Ромье совсем не мечтатель с пророческими претензиями и даже не теоретик: он трезвый историк-архаист и, кроме того, "человек дела" - директор "Фигаро". Его диагноз современности - не отвлеченная теория, но простое констатирование фактов. Проблема ставится автором прежде всего в отношении Франции, и лишь в своих выводах он подходит к проблеме Европы в целом; но это не лишает книгу ее общего интереса: Франция остается в наши дни, несмотря ни на что, самой крепкой цитаделью европейского духа, и судьба Европы - ее судьба.
Отметим некоторую недоговоренность и как бы нежелание доводить мысли до их последнего вывода, а также не вполне оправданные претензии на систематизм в изложении. (Правда, "Объяснение нашего времени" лишь первая часть задуманной трилогии). Во всяком случае, книга крайне поучительна и сама по себе и, особенно, как "знамение времени".
3.
Ромье начинает с анализа естественных факторов, лежащих в основе французской культуры, приходит затем к рассмотрению проявлений человеческой активности (деньги, школа, общественное мнение, пресса и т.д.) и, наконец, к тому, что он называет "идеологиями за отсутствием идеала" (цивилизация, национализм, демократия, наука). Он пытается показать, как эти идеологии (положительные в себе) выроджаются в начала опасные и отрицательные, если не подчинены высшему регулирующему фактору: предоставленные самим себе, они превращаются в ряд пустых формул, лишенных действенности и моральной императивности.
Рассмотрение современного государства, основанного на "равновесии частных интересов", вплотную подводит автора к центральной проблеме книги - проблеме власти и авторитета. "Крушение принципа авторитета не есть явление политическое, но явление интеллектуального порядка: подлинный враг авторитета есть искание веры". Отсутствие единой доктрины, единого догмата неизбежно влечет за собою возникновение множества случайных и противоборствующих авторитетов; и, наоборот, принятие догмата есть в тоже время принятие устойчивой иерархии.
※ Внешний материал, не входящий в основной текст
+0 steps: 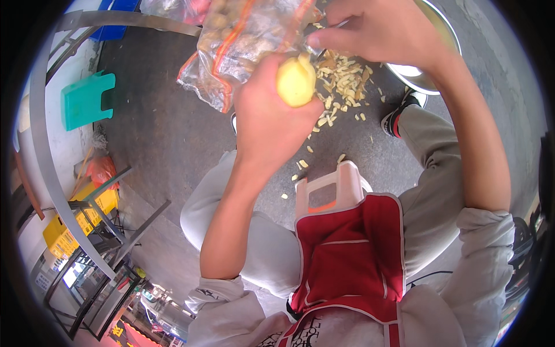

Итак, проблема власти и проблема веры - это для Ромье лишь две стороны одного и того же, рокового для современности, вопроса.
4.
"Старая Европа умела соединить мораль любви с моралью меча; новая Европа потеряла любовь и не смеет поднять меча". Это делает ее беззащитной перед лицом чуждых сил, которые, обогатясь всей европейской техникой, смело и решително сделали ее орудием для своих целей. Ромье видит трусливое попустительство, господствующее всюду, и тревожно ищет в своременности признаков новой веры, способной породить новый авторитет: "В глубине современных душ можно заметить ростки нового мистицизма. Оставаясь неорганизованным, этот мистицизм может привести к варварству; но, упорядоченный, он способен вновь восстановить Европу... Надо лишь освободить ключи скрытые повсюду вокруг нас"... Положительные утверждения и надежды Ромье, к сожалению, настолько же туманны, насколько его диагноз точен и отчетлив. Человек осторожный, он прежде всего уверяет нас, что " il n'y a presque rien a faire en reaction, il y a tout a faire en action". Он говорит о новом типе "религиозного ордена" - артели (equipe) - о возрождении "чувства долга" и "создания общественной необходимости", о конце "умственного кочевничества", "общей идеологии".
Мы узнаем наконец о нарождении новых незаинтересованных аристократий, которым надлежит подавать пример самоотврженного служения "единой идеологии". Но в чем заключается "единая идеология", при каких условиях возможно нарождение новых аристократий - об этом автор умалчивает.
Возникает невольное подозрение, не является ли и новая идеология лишь "идеологией за отсутствием идеала" или вернее - конкретного религиозного догмата. Если это так, то Ромье сам становится мишенью собственной диалектики, как случайный служитель одного их тех случайных мнений, какими кишит современность.